He glances over at me, rolling his pretty blue eyes. “I didn’t agree to anything, Hales. And for the record, I won’t. I won’t agree to something so completely asinine as that.”

God, does he always have to be so damned difficult? Why does he want to torture me like this? It’s getting ridiculous and it certainly isn’t fair, and I have no one to blame but myself because I let myself get roped into this situation. “I just wish you didn’t…” I sighed, trailing off as I didn’t know how to continue.

“You wish I hadn’t come out here,” he concludes when I failed to vocalize anything else.

“Honestly? Maybe,” I admit, admittedly feeling awful, not even needing to glance his way to know that I’ve hurt him. “It’s just, Nathan, having you here completely turns my life upside down, and it’s freaking me out. And okay, you’re here, and I’m trying to deal with it, but it would help if you weren’t so - so…you. So irritatingly charming.”

He relaxes a little at that, and I know now that I am so completely screwed in all of this. The only way to get Nathan to back off is to intentionally hurt him, and I obviously do not have the heart or the stomach for that. I just cannot do it, and that is inevitably going to be my downfall. I know it, and I can’t see any way of stopping it.

“I don’t want to cause you distress or pain, you know,” he says softly. “I mean it, I am not here to hurt you or make your life difficult. The thing is, I believe so strongly that you and I are, I don’t know, written in the stars or something. So yeah, I’m willing to cause you a little grief and irritation now because I want and think that I can bring you a lifetime of happiness. That probably sounds like a load of trite crap, but it’s true. I can make you happy in every imaginable way, and I think you know it. I know it scares you, so I’ll just let you come around to accepting it on your own. I won’t back off, though; I can’t afford to do that. I can’t give you the space and time to run away from me. Plus I think you need me to prove that this is it, that I am in this one hundred percent. And I am, Hales. I really am.”

“Fine,” I mutter, unsure of what else to do or say now. There really isn’t anything I can say to that, right? I can’t fight him about this, I can’t force him to back off, and I wouldn’t make him leave. I was going to have to find my own way to power through all of this, and that’s all there is to it. “You’re only here for a week; I’m sure I can survive without falling into your arms and being your girlfriend again.”

He glances over at me, cocking an eyebrow up in a look that is both assessing and amused simultaneously. “I don’t want you to be my girlfriend again, Haley.” My face heats up immediately in hot embarrassment. Have I really so misinterpreted all of this? Have I been hearing what he’s said wrong? “I want to marry you. I want to see our child grow inside of you. I want to cheer with you when he takes his first step.”

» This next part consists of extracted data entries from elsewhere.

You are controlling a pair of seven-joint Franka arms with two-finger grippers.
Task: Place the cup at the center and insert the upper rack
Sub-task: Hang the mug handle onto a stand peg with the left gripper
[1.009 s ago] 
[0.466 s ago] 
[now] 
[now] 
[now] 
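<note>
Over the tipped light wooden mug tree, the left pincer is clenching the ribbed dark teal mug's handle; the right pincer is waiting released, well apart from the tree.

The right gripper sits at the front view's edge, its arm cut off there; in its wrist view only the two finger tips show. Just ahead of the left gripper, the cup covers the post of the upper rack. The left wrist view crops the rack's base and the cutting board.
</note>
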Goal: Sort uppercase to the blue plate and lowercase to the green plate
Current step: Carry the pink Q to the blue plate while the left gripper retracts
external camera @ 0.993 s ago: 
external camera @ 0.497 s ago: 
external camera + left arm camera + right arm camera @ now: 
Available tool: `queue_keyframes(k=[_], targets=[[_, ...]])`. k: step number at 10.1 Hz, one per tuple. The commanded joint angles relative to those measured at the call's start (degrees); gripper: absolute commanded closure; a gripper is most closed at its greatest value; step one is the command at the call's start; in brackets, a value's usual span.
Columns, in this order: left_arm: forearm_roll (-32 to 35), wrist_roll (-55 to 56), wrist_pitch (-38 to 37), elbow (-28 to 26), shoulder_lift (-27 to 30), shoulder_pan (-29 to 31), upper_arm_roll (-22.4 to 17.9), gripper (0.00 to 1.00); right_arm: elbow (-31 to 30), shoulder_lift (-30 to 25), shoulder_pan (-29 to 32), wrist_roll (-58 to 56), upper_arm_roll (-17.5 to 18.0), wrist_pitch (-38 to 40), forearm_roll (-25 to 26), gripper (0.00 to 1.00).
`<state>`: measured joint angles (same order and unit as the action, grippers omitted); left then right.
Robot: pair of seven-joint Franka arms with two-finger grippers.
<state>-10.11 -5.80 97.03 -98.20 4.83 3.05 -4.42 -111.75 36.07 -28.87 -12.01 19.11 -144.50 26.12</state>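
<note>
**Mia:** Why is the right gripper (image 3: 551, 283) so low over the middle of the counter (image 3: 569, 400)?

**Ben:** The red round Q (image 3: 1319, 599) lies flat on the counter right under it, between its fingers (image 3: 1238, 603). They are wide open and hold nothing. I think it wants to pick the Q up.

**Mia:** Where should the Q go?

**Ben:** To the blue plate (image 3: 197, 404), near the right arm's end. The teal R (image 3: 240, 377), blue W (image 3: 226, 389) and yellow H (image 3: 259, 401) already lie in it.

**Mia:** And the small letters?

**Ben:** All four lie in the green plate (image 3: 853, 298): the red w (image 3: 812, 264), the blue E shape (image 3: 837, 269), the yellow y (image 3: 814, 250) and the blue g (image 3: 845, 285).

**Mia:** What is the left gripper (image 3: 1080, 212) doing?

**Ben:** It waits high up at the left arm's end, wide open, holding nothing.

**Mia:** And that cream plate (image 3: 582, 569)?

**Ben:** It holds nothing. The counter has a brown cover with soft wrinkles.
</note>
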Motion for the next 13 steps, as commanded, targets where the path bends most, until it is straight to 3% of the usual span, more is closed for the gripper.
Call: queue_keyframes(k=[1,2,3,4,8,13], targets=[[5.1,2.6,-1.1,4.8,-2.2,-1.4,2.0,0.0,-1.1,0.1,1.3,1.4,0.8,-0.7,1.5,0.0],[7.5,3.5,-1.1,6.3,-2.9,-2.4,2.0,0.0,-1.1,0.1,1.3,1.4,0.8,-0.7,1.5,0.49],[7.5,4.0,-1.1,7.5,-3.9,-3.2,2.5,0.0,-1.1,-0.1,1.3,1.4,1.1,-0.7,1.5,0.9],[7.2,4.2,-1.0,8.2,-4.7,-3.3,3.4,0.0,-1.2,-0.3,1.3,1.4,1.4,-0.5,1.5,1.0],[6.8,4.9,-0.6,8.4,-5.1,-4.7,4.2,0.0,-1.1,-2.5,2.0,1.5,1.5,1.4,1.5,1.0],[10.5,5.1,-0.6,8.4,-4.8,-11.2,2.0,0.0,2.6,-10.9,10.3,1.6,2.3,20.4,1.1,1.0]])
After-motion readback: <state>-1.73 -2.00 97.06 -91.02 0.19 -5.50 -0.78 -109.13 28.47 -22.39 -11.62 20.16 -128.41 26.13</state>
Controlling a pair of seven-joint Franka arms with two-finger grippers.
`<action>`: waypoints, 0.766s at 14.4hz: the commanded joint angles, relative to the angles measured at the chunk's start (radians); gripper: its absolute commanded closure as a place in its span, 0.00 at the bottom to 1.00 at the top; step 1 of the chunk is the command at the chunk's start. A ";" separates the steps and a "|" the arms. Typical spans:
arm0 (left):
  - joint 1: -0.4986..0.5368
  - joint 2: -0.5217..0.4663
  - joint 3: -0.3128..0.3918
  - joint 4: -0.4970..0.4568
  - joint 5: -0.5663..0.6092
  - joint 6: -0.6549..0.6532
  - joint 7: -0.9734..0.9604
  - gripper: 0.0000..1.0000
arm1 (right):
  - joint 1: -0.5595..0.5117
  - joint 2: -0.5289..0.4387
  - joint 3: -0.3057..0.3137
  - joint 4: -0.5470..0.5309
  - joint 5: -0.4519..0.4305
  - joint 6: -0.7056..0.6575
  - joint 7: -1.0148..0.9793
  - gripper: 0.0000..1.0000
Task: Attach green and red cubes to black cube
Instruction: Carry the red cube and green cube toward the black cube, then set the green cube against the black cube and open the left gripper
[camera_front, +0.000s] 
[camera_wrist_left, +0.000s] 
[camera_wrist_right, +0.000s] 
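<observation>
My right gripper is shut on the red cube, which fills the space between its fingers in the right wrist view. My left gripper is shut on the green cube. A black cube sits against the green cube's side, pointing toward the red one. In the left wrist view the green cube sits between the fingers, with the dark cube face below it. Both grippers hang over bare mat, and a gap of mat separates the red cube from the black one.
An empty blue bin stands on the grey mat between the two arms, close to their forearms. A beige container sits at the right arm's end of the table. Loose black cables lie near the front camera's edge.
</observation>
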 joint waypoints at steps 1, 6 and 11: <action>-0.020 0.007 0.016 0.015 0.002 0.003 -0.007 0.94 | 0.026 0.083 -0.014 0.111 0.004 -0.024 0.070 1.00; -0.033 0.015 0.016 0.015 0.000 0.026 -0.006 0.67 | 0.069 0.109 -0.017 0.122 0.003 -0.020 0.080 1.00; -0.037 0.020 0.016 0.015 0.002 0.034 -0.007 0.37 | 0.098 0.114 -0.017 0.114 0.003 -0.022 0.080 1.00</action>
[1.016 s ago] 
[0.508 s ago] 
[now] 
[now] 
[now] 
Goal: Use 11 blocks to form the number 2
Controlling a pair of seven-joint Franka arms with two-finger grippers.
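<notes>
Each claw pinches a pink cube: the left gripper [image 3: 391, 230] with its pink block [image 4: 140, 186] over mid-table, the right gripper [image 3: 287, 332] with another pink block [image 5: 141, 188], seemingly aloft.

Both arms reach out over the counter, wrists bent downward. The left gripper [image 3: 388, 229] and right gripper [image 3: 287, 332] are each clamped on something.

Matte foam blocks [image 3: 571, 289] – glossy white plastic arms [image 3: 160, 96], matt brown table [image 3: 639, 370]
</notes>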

There was even less to say to that. Well. I sigh, shifting my gaze to focus out my window as we pulled into the parking lot. At least that was something; I won’t have to sit here any longer, feeling trapped in the confines of the car. He lets me lapse into silence as we get out of the car and start unloading the things I had put together to bring. He carries the chairs and the cooler that I packed while I grab the bag of towels, slinging my largest beach blanket over my shoulder. We even remain silent as we set the chairs up and spread out the blanket. I know he catches me staring at him once he takes his shirt off, but since I keep catching him eyeing me, I wasn’t all that embarrassed. I am not, however, thrilled with myself for giving him yet another advantage to use against me. Honestly, he had probably already figured out that I am ridiculously attracted to him, and I’m sure he’ll use that to his advantage when he can.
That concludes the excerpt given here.